Let’s talk about some of the things you might notice in your new custom home during the first year of living there.
- Flooring: When you pay for a custom home you want things to be as close to perfect as possible. There is, however, a difference between excellence and perfection. And while our craftsmen strive for excellence in every home we create we’ll never be absolutely perfect. So what can you expect from your floors after a year? If we’re talking about wood flooring, you want it level and you don’t want your floors to squeak. But because wood expands and contracts with the level of moisture in the air you can get some variation. If you notice some inconsistencies, you don’t need to be alarmed. Contact your builder and discuss what you’re experiencing. You’ll want to give the floors a chance to “settle” and normalize. If it’s still an issue, it’s something that your builder can take care of.

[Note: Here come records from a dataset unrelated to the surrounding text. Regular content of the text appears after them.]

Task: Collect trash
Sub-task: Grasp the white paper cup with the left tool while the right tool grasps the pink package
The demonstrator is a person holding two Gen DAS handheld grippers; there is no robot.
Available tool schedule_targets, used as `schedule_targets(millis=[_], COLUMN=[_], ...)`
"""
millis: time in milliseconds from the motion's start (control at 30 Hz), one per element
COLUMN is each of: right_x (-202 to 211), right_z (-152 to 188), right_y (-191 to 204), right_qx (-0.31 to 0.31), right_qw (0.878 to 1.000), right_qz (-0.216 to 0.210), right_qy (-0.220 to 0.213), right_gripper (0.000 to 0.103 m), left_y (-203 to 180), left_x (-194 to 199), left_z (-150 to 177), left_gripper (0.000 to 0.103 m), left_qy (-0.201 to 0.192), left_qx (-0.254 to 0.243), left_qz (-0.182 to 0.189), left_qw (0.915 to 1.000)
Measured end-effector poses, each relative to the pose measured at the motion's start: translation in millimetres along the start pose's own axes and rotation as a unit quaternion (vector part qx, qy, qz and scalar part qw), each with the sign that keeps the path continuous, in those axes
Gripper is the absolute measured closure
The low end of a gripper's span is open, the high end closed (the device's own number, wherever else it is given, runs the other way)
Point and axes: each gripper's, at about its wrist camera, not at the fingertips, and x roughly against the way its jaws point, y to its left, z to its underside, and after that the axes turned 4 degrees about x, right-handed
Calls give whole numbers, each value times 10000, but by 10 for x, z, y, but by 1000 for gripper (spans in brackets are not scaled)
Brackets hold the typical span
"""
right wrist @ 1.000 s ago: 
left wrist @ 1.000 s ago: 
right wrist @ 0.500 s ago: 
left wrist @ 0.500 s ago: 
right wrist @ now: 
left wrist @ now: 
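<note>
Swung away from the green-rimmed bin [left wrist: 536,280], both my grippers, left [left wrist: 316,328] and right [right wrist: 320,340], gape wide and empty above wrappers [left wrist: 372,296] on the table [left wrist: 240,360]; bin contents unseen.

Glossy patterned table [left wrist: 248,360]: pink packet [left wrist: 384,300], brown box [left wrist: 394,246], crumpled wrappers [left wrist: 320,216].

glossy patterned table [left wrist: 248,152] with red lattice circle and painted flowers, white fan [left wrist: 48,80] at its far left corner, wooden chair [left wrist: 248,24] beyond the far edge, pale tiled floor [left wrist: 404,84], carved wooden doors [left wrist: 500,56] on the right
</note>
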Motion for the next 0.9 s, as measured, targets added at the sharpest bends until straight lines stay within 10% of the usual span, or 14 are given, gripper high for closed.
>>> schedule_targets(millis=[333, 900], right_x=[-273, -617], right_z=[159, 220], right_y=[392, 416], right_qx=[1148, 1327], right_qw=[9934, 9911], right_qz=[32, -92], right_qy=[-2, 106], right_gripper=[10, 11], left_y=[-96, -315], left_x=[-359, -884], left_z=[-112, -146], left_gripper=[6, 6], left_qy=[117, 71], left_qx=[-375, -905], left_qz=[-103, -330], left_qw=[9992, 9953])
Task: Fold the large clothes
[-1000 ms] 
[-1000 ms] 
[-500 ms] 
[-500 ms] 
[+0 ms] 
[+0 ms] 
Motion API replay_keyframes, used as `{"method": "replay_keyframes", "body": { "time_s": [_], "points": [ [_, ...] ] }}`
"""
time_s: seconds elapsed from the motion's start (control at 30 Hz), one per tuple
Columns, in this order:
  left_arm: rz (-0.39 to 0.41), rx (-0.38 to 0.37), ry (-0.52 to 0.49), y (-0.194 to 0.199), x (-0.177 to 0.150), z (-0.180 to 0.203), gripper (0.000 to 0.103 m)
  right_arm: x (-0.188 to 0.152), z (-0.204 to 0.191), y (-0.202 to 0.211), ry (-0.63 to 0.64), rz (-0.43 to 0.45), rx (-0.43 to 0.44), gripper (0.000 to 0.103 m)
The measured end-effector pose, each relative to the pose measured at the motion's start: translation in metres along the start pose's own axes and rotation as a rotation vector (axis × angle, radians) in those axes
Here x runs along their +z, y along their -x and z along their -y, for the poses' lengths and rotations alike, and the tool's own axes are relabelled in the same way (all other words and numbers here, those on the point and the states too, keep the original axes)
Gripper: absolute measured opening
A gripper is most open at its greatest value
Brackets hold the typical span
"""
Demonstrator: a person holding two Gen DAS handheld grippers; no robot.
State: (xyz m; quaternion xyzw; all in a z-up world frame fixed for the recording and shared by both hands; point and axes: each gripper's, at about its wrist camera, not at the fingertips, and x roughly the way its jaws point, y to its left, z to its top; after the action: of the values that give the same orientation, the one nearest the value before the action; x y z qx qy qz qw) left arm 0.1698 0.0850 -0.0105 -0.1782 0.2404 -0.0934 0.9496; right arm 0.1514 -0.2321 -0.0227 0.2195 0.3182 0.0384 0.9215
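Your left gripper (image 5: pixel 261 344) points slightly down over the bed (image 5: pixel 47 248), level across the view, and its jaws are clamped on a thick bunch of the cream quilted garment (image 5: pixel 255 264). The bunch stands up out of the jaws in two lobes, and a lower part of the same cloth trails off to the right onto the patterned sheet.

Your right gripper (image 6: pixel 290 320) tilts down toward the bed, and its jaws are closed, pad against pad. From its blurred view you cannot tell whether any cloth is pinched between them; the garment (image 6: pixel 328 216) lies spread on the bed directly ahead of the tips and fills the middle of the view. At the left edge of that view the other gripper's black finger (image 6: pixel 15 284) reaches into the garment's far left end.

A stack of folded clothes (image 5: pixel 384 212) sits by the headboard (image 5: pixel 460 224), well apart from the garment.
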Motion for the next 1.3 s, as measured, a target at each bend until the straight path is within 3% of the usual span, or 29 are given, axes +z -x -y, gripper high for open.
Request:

- Doors: The doors to your rooms and to your built-in cabinets should work smoothly and (virtually) silently. They should close all the way without being forced. Do doors sometimes get out of square? Yes! As your whole house settles (and we’re talking minor settling—not major shifting), it can be necessary to adjust doors. It’s not a sign of shoddy workmanship—it’s just your house settling slightly. Your builder can adjust your doors to make sure they work properly.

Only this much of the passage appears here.